Um filme sobre o aqui e agora
Apresentado como o relato de um homem que, após salvar uma criança, chega a um centro de emigração, "Aqui" vai muito além da premissa inicial. É um filme que questiona quem somos neste aqui e agora: o lugar que ocupamos no mundo perante o outro e o modo como nos relacionamos com a vida e com a morte.
Tiago Guedes alcança a raridade de pôr em imagens a palavra, a ideia e uma filosofia, numa atitude quase straubiana, sem se esconder numa narrativa hermética. Ao longo de pouco mais de três horas - que se escoam sem que se sinta o peso do tempo - cada espetador acabará por encontrar o seu próprio filme, mesmo que não precise de o decifrar de imediato.
Adaptar a "Trilogia de Jesus" de J.M. Coetzee
Depois da sessão, Tiago Guedes falou ao JN. "O texto eu já o lera quando saiu, há muitos anos. O primeiro livro da trilogia, que o Coetzee escreveu espaçadamente. Demorou nove anos a escrever os três. Mas quando li o primeiro, identifiquei-me muito com muitas coisas minhas e fiquei com esse interesse", recordou, a propósito da origem do projeto. "Depois, passados uns anos, o Paulo Branco, que não sabia deste meu interesse, perguntou-me se um dia eu gostaria de os adaptar. Uma coisa era adaptar um livro, outra coisa foi adaptar três para um filme, mas aceitei o desafio porque gostava muito de toda a matéria que estava ali."

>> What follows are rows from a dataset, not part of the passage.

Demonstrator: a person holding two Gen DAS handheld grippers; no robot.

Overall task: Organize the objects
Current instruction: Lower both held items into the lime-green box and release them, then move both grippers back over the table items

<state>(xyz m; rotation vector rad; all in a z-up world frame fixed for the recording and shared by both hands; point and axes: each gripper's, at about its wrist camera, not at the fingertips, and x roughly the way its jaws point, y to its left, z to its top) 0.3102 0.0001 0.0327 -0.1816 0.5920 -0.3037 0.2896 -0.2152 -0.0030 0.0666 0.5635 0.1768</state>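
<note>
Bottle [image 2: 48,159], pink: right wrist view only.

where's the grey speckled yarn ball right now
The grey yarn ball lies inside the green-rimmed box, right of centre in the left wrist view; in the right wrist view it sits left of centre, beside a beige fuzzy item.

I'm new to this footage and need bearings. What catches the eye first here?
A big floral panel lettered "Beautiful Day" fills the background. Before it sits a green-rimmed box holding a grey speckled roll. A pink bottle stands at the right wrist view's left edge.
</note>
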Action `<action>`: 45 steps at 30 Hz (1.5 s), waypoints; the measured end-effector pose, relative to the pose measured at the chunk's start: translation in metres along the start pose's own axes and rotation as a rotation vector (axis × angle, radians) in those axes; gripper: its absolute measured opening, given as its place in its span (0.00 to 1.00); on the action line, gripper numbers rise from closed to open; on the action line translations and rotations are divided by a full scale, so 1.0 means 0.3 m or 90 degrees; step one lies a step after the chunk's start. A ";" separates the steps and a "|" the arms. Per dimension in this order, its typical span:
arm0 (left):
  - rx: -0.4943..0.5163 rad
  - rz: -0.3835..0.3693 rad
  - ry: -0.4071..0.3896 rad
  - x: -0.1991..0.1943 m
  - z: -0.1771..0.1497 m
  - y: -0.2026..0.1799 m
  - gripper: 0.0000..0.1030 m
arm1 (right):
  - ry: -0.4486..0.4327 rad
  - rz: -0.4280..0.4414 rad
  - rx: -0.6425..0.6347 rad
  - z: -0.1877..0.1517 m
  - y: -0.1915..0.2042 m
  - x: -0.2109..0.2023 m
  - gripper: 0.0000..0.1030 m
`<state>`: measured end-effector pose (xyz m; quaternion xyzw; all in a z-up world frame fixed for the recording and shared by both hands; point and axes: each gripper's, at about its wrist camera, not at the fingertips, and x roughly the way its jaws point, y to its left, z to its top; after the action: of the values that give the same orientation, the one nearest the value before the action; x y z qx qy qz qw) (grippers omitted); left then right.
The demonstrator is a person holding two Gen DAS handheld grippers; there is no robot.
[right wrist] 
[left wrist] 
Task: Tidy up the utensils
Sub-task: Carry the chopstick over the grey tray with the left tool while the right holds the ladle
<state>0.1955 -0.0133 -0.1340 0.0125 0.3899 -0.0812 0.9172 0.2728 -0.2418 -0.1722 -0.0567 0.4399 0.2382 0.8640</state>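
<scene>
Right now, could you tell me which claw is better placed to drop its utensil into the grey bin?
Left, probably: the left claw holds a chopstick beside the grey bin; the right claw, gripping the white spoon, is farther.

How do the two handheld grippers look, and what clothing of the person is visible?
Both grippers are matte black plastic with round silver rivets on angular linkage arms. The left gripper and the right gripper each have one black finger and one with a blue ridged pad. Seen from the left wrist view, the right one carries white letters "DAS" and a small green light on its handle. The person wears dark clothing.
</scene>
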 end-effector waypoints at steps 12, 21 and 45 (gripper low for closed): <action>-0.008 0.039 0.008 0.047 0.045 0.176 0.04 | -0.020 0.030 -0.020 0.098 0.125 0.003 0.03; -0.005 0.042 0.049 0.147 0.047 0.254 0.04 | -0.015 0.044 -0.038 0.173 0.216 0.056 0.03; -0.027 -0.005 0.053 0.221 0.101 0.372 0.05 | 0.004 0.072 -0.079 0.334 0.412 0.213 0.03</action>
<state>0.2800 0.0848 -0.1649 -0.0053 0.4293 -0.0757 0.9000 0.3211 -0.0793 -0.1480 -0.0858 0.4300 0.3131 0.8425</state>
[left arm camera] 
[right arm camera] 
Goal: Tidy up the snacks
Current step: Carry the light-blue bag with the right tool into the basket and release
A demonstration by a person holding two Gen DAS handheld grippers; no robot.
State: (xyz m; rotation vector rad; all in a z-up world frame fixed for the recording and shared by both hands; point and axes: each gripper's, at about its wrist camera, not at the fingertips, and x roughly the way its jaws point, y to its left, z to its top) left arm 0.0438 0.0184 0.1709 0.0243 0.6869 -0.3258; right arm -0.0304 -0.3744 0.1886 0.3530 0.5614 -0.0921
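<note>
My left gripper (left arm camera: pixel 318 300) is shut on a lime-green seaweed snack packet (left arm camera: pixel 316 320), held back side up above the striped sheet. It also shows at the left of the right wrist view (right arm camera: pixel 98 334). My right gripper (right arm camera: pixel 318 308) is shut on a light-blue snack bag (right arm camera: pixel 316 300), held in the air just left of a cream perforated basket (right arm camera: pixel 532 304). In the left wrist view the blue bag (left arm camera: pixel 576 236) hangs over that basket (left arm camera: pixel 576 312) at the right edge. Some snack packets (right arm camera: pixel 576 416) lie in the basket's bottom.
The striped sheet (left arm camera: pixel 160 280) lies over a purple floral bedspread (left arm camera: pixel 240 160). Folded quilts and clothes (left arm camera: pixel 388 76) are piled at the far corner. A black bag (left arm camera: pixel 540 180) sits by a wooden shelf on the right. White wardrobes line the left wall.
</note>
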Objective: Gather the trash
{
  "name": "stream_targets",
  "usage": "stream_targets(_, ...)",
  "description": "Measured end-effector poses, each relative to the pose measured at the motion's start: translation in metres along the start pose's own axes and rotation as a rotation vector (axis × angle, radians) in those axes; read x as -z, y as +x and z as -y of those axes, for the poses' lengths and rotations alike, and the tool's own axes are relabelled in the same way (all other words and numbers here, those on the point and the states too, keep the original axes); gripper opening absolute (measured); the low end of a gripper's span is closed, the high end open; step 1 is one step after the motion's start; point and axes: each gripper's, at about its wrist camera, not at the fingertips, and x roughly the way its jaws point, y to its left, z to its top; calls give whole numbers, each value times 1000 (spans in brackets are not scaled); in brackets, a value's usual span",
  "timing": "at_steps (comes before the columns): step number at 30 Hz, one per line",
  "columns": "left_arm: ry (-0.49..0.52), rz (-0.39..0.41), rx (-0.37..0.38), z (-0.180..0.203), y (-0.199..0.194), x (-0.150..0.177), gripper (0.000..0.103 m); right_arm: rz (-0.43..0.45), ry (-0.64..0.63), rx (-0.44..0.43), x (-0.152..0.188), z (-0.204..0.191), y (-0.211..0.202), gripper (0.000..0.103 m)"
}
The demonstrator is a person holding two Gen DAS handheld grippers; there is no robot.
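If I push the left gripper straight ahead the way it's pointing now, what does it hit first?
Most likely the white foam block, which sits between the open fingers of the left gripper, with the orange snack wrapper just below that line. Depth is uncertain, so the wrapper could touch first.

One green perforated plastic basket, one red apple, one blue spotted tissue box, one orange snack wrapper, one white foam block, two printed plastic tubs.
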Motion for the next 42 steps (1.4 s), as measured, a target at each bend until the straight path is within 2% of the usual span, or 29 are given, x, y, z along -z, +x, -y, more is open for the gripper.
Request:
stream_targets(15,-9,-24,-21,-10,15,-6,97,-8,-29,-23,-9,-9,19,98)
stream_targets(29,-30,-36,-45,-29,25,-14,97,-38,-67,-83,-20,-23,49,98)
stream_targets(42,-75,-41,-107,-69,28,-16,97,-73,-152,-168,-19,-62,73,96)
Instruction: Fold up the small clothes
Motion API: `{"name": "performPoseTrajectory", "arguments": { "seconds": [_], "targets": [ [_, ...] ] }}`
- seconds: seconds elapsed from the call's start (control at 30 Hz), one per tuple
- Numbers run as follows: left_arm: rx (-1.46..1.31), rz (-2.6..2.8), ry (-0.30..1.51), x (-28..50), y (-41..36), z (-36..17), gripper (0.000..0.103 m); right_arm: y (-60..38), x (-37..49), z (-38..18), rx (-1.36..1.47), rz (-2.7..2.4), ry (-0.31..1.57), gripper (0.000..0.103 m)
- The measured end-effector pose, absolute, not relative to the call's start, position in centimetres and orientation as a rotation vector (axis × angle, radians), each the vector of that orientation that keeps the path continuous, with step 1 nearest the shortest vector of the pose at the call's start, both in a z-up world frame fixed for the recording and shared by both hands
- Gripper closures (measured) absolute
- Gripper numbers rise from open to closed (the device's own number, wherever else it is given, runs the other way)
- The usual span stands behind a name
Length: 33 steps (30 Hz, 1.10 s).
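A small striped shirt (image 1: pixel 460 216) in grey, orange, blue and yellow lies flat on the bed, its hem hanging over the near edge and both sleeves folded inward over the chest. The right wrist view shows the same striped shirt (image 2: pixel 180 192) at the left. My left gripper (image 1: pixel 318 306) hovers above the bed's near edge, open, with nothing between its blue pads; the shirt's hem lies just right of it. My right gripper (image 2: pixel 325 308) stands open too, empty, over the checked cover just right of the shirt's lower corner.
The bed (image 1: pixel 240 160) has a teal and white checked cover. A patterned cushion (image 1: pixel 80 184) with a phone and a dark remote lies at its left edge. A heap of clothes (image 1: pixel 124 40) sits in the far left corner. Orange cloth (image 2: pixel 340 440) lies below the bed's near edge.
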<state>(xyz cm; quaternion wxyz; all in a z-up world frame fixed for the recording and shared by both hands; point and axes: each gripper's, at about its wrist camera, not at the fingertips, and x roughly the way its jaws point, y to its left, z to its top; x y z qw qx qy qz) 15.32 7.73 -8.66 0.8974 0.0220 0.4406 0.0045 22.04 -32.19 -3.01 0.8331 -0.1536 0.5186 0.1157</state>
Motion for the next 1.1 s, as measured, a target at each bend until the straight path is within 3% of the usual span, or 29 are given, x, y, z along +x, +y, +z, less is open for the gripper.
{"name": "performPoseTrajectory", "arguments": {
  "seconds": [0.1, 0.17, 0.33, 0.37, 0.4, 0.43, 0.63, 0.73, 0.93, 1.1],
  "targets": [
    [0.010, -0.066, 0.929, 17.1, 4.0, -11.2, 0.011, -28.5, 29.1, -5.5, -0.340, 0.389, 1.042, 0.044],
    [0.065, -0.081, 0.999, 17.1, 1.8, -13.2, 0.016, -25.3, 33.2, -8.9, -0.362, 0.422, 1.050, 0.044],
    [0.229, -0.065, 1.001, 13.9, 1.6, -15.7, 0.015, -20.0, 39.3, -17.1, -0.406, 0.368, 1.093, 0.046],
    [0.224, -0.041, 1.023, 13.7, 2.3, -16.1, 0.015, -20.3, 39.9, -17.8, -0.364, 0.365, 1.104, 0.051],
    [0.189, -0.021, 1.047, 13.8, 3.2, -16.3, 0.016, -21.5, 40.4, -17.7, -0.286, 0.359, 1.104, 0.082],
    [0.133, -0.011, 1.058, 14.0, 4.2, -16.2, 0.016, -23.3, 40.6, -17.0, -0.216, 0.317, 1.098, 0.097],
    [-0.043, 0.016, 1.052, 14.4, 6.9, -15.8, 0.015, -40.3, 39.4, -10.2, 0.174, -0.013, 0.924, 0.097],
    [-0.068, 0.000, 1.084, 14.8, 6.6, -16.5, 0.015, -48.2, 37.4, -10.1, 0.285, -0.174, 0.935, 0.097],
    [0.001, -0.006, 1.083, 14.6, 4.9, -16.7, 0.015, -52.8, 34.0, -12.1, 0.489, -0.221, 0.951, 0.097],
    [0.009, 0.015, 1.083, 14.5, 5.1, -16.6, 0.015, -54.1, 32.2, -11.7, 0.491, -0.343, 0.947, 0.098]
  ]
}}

Filmar as palavras de Coetzee era, como admite o realizador, o grande teste. "Foi não perder a essência dos livros, que vem muito na palavra. Com diálogos incríveis, com uma secura implacável, mas cheios de profundidade. Isso foi o ponto de partida. E depois tentar, com os atores, com a realização, manter essa secura. Ou seja, não dramatizar, não carregar em certas coisas, porque poderia ser fácil descarrilar, ir atrás de certas emoções." E conclui: "Ele é muito puro, na maneira como escreve, e eu queria manter isso no filme, porque é assim que se faz justiça à matéria que estamos a tratar"
Para Tiago Guedes, que já construiu uma filmografia consistente e variada, "Aqui" representa um salto para outra dimensão, sem abdicar do seu olhar autoral. "Os meus pontos de partida são sempre muito diferentes. Às vezes vem de uma história real e aí partes de um argumento original, outras vezes estás a adaptar um texto que já existe. O que sinto é que cada processo me ensina coisas e cada processo é um processo diferente"
Reencontro com Cannes e a reação de Coetzee
Quatro anos depois de "Restos do Vento", Tiago Guedes regressa ao festival e reconhece o peso do palco. "é sempre um palco muito grande, uma maneira de mostrar o nosso trabalho. Sinto sempre que é um grande arranque para um filme, que pode ser muito importante." O cineasta português vai, assim, aproximando-se do que se costuma chamar a "família" de Cannes. "Eu não sinto assim, mas sinto que estou a ficar mais familiarizado com as pessoas e com o próprio festival. E sim, isso é agradável também."
Tiago Guedes assistiu à projeção acompanhado pelos principais atores, pelo produtor Paulo Branco e pelo próprio J.M. Coetzee. "Foi muito interessante, muito tenso. Tenso no início, mas depois relaxei ao longo do filme. Mas não era só ele, era ele e a equipa.
Ninguém tinha ainda visto o filme. Eu estava muito apreensivo, porque quando trabalhei com um elenco com que na sua grande maioria eu nunca tinha trabalhado. Essa relação de conquista é algo que ainda está a ser trabalhado e fiquei muito satisfeito por perceber que todos gostaram do filme e sentiram que foram muito bem tratados no seu trabalho."
Por fim, quisemos saber quais foram as primeiras palavras de Coetzee dirigidas ao realizador. "Ele estava muito emocionado no final. Isso foi logo um grande sinal, disse-me que tinha gostado muito. E o abraço que me deu foi sentido. E ele não é uma pessoa muito efusiva. Portanto, eu fiquei muito mais relaxado ao sentir que pelo menos não lhe tinha estragado a ideia que ele tinha do filme."